M.Ö. 2. Asırda Roma’da yönetimin 3 farklı erke bölünüp birbirlerini dengelemeleri böyle sağlanmıştı. Devletin organları arasındaki güç dağılımı , her türlü acil durumla yeterince baş edebilecek bir birliği ve daha iyisi bulunmayacak bir anayasal düzeni ifade etmekteydi. Çünkü ne zaman bir dış tehlike bu güçlerin bir araya gelerek tek vücut halinde hareket etmesini gerektirse, senatoda toplanan güç, öylesine olağanüstü güçtür ki, yapılması gereken her şey, tüm sınıflar tarafından hevesli bir rekabet ve durumun dayattığı adanma, kararlılık çerçevesinde başarıyla yürütülürken; kamuda ve özel olarak çalışan her birey de elindeki işi başarıyla tamamlamaya odaklanır. Dolayısıyla devletin bu kendine has düzeni, elde edilmek üzere kararlılıkla girişilen her şeyin elde edilmesini kesinleştirir ve çok çekisi kılar. Dahası, bu gibi dış tehlikeler atlatıldıktan sonra bile –insanlar zaferin ve zaferin meyvelerinin keyfini çıkarır ve her zaman olduğu gibi, kendini beğenmişlik ve tembellikle yavaş yavaş yozlaşmaya başlayıp saldırganlık eğilimi gösterirse- mevcut düzenin istismarını ıslah edecek güce her zamankinden çok sahip olduğu görülür.

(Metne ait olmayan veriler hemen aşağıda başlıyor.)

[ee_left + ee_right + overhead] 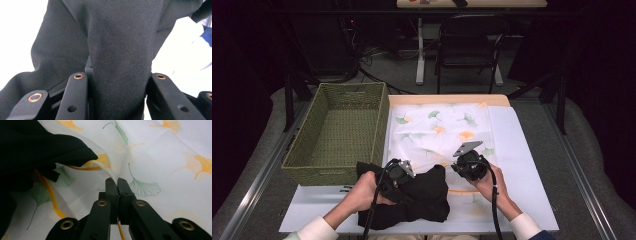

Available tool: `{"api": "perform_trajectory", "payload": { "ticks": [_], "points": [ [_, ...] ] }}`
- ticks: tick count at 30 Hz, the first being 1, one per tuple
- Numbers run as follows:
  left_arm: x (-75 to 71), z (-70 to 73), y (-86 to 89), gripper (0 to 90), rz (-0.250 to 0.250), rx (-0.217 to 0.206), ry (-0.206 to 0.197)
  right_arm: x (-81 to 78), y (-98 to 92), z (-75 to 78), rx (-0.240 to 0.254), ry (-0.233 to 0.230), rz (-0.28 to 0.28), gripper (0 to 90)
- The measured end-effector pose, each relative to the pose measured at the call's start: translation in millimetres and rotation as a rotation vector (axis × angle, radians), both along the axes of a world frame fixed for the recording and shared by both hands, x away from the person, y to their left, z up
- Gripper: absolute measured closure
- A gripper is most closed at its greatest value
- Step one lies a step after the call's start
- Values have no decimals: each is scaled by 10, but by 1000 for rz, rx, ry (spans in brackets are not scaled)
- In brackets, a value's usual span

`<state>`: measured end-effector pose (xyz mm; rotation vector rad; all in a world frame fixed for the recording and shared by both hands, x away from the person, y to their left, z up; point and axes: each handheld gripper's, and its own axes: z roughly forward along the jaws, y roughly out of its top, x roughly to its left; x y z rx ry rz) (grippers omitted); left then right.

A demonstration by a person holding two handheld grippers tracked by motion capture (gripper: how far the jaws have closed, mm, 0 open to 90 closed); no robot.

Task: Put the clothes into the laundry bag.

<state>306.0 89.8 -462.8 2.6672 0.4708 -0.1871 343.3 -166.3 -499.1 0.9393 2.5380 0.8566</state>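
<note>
Woven basket (337, 132) sits at the table's (532, 195) left edge. Left gripper (398, 176), jaws partly closed, clamps a fold of black garment (422, 197) by the near edge. Right gripper (469, 165) pinches the leaf-print cloth (442, 127), jaws tight together.

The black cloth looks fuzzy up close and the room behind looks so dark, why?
High view: light falls on the table, the room behind stays dim, and the black cloth shows few folds. Left gripper view: the cloth sits very near the lens, so it looks soft, and the white beside it is washed out. Right gripper view: the leaf-print cloth is evenly lit; its far leaves blur a little.
</note>
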Motion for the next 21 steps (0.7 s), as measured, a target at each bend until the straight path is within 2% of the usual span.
{"api": "perform_trajectory", "payload": {
  "ticks": [5,8,11,13,17,18,19,21],
  "points": [
    [-43,-20,-72,650,-39,4,7,9,-8,8,-4,-11,1,891],
    [-51,-52,-98,649,-53,-3,22,7,-12,7,-1,-10,-8,891],
    [-103,-45,-145,649,-78,-1,20,14,-17,1,0,-3,-10,891],
    [-111,-41,-162,648,-79,0,16,19,-19,-11,1,3,-18,891],
    [-113,-47,-176,648,-72,-4,25,20,-28,10,1,-14,-10,891],
    [-128,-40,-180,648,-82,-12,22,2,-20,12,8,2,-35,891],
    [-141,-27,-181,648,-93,-21,20,18,-28,5,3,-10,-21,891],
    [-162,-7,-187,647,-100,-16,19,32,-36,-15,3,2,-23,890]
  ]
}}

Söz konusu üç gruptan herhangi birinin kibirlenip haksız yere saldırgan eğilim sergileme ihtimali, üç sınıfın birbirine karşılıklı bağımlılığı nedeniyle ortadan kalkmakta; böylelikle, tarafların birbirinden çekinip birbirini denetlemesi suretiyle yasama-yürütme ve yargı erklerinde tam bir denge oluşmaktadır.